Start of Block
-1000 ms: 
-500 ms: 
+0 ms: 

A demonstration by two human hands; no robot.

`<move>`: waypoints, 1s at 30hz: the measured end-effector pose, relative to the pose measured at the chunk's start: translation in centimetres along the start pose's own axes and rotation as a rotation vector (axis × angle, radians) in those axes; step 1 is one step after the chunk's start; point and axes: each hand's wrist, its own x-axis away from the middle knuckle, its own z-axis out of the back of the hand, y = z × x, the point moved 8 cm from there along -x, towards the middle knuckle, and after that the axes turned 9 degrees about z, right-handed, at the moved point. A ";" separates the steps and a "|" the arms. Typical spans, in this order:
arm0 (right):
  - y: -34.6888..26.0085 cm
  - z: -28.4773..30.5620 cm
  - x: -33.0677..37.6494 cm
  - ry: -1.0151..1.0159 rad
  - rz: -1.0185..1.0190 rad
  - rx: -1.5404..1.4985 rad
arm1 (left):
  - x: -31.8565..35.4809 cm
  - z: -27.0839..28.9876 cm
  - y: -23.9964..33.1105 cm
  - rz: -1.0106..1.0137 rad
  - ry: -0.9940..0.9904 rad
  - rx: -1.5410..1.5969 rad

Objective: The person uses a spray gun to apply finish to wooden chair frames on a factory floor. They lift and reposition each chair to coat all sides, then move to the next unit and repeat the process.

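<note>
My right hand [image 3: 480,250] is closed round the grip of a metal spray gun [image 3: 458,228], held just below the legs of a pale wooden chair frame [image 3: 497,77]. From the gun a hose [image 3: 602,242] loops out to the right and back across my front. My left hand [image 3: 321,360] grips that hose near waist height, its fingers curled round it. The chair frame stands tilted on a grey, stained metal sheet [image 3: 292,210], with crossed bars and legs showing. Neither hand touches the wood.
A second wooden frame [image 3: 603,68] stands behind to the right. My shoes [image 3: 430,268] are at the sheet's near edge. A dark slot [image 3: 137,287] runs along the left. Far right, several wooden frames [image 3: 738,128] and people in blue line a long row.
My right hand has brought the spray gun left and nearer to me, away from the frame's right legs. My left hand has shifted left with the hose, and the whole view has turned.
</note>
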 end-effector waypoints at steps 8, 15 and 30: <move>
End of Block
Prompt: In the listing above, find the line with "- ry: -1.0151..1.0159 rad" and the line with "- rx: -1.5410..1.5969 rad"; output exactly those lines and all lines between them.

Written answer:
  - ry: -1.0151..1.0159 rad
  - rz: -1.0185..1.0190 rad
  - rx: -1.5404..1.4985 rad
arm1 (left):
  - x: -31.8565..35.4809 cm
  - z: -27.0839..28.9876 cm
  - y: -23.9964..33.1105 cm
  - rz: -1.0106..1.0137 rad
  - ry: -0.9940..0.9904 rad
  - rx: -1.5410..1.5969 rad

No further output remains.